▶ **TASK**: Pick each line containing the word "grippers" out of the data below.

▶ **Source data**:

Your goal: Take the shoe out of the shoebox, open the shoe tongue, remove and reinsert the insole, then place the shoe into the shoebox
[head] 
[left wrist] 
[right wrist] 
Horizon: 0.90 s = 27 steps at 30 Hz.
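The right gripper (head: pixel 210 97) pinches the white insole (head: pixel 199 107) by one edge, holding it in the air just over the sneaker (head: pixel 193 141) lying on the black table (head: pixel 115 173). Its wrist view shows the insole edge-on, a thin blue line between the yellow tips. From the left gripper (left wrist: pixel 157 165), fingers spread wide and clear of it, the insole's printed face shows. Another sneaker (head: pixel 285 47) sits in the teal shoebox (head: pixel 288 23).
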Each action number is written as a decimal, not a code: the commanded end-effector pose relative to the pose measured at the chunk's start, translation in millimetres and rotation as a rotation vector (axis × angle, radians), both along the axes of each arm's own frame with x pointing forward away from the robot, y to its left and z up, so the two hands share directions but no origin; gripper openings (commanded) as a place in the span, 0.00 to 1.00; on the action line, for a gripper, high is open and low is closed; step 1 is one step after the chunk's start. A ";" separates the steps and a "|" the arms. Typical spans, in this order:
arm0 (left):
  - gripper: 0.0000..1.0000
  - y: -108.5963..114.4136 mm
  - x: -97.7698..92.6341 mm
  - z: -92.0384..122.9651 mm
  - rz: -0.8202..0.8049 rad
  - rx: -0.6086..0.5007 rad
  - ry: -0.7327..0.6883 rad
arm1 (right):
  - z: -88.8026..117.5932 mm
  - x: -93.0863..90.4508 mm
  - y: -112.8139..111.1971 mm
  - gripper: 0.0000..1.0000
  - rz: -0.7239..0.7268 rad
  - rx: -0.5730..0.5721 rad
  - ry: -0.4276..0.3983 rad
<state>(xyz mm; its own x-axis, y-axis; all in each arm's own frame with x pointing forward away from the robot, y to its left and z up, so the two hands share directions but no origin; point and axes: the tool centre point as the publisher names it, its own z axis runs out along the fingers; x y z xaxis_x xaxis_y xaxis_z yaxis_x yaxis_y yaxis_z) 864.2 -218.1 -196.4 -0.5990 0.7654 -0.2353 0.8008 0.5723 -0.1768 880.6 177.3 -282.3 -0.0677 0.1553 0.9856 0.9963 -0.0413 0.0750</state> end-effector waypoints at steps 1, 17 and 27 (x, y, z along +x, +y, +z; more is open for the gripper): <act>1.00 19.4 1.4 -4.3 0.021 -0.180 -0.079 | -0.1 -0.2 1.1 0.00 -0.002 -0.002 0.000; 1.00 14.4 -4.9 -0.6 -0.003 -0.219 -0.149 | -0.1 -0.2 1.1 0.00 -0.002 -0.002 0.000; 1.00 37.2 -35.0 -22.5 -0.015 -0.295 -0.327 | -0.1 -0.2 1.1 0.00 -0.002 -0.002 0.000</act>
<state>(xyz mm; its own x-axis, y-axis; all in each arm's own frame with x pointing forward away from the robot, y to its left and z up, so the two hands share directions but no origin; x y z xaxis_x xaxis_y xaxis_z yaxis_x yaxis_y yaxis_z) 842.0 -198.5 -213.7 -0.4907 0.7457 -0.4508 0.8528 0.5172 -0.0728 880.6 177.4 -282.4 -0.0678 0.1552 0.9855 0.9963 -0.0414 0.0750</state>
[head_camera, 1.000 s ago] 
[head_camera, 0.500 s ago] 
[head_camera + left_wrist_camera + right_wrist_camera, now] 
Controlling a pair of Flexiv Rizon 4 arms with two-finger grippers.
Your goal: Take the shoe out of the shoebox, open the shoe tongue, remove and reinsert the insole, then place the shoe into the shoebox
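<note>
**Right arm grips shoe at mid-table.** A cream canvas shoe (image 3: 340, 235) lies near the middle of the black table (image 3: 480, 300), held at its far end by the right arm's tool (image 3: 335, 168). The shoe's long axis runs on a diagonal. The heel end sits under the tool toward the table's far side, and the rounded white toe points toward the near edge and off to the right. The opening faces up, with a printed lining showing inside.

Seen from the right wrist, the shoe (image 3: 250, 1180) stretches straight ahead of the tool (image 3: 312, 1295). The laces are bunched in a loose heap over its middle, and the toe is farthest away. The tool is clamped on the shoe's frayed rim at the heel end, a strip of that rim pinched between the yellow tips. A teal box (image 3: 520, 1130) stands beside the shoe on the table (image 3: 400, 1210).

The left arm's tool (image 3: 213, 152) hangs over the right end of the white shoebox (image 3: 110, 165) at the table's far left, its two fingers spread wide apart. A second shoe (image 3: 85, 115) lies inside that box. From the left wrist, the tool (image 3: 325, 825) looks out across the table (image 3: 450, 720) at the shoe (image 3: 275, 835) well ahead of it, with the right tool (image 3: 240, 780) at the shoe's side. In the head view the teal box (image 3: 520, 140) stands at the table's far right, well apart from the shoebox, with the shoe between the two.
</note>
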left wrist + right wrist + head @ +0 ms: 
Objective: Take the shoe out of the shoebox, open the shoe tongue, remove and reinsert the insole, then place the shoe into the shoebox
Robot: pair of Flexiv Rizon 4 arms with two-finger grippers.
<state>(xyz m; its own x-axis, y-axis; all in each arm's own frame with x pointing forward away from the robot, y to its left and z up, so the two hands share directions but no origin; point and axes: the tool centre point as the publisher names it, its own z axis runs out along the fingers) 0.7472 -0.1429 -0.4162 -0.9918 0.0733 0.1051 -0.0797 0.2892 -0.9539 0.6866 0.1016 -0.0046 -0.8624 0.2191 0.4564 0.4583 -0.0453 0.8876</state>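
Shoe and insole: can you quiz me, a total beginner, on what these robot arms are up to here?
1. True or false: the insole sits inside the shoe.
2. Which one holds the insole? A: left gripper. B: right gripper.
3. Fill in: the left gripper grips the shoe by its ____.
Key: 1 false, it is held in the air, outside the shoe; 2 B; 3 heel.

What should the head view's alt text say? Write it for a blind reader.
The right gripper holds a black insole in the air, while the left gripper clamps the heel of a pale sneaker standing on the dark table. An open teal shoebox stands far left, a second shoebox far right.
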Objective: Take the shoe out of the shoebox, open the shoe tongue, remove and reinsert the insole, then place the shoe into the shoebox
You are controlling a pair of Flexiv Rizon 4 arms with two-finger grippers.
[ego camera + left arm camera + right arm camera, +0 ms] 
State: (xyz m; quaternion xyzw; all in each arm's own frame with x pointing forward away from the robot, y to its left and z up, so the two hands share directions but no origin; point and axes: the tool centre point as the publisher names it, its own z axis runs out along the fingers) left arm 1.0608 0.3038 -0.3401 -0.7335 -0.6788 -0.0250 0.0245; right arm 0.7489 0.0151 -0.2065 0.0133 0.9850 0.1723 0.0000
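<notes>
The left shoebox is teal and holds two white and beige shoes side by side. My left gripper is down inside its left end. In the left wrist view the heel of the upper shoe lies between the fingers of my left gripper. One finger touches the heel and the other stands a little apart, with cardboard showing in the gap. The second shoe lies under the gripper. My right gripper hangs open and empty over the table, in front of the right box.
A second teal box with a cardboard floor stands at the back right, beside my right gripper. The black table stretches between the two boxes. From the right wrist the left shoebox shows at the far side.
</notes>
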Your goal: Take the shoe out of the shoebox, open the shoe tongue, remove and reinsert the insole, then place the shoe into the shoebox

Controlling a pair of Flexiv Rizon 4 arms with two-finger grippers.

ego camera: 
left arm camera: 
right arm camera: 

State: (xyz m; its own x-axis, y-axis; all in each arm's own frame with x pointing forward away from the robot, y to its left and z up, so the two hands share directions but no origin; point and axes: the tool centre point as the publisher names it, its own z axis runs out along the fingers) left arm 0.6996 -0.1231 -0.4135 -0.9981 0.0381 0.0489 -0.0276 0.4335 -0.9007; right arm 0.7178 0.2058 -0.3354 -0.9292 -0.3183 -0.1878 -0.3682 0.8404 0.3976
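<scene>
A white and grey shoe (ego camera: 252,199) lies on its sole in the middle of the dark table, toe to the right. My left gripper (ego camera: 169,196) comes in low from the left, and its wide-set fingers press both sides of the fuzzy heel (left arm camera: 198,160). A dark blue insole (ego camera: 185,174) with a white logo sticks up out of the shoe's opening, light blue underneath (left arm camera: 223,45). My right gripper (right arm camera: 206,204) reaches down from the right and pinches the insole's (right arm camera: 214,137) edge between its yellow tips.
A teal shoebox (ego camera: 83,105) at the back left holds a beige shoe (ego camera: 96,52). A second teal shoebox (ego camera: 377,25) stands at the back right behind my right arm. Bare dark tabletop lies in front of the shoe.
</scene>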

▶ **TASK RESULT**:
Controlling a pair of Flexiv Rizon 4 arms with two-finger grippers.
Robot: pair of Flexiv Rizon 4 arms with two-finger grippers.
You are controlling a pair of Flexiv Rizon 4 arms with two-finger grippers.
Controlling a pair of Flexiv Rizon 4 arms with two-finger grippers.

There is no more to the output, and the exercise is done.